ASSIGNMENT -
Going through the records that follow, please count the lines with "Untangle" in them and give only the count.

Top of MATERIAL FOR THE TASK

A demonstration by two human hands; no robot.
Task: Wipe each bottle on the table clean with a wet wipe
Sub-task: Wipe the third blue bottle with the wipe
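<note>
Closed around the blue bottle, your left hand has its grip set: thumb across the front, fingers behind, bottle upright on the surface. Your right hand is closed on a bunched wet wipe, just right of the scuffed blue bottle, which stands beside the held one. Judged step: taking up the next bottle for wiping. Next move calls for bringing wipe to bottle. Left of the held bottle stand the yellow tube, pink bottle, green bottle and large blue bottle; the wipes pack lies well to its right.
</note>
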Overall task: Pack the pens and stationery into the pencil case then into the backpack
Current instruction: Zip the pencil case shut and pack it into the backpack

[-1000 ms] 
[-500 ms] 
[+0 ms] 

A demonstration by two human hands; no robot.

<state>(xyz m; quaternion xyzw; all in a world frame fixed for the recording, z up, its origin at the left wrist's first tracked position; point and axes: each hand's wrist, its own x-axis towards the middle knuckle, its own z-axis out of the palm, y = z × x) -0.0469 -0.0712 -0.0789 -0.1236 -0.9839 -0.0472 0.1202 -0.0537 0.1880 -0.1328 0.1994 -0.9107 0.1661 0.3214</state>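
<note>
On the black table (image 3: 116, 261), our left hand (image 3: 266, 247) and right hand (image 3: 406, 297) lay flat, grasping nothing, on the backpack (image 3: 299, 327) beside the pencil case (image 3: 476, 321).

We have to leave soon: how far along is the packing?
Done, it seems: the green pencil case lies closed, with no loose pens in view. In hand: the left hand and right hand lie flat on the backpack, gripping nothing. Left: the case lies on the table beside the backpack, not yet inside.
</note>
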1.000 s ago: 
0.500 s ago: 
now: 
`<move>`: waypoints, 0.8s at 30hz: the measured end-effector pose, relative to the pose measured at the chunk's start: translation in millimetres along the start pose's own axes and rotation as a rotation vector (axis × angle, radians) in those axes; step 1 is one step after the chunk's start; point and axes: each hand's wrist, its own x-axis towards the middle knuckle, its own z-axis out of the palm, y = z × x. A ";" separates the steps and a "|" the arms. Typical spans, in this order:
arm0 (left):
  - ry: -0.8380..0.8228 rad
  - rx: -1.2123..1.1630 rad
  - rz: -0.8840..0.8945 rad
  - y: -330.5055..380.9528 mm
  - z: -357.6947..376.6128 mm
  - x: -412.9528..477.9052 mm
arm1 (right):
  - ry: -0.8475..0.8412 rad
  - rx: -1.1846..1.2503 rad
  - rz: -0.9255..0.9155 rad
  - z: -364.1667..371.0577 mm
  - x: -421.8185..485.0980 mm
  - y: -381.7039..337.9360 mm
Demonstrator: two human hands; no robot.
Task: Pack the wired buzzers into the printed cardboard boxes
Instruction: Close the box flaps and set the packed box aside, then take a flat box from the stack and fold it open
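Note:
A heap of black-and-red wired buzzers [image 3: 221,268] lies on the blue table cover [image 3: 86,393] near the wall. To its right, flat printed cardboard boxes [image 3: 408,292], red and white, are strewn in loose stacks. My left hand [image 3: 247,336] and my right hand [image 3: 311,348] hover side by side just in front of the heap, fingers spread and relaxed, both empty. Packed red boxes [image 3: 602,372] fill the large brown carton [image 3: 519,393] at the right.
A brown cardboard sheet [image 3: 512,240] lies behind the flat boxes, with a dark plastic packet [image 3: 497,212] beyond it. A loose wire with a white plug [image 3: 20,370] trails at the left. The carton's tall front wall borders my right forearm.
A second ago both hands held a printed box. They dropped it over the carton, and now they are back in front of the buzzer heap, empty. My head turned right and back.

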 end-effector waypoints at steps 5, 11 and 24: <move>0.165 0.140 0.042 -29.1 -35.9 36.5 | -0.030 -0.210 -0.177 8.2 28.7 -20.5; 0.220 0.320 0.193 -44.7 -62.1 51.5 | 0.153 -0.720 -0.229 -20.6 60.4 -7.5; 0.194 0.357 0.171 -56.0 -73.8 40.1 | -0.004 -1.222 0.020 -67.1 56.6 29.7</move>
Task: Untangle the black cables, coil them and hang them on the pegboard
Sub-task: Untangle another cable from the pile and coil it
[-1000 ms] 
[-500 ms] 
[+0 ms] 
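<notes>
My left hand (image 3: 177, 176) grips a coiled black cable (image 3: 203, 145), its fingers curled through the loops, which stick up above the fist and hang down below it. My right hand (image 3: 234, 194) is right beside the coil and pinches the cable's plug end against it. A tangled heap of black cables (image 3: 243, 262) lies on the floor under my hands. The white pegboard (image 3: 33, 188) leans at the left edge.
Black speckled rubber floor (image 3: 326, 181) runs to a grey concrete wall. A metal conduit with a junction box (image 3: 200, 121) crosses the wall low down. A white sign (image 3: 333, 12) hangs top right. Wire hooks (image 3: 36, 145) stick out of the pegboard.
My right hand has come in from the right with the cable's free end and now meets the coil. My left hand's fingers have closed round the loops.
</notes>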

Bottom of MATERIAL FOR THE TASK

SOLUTION FOR THIS PROBLEM -
2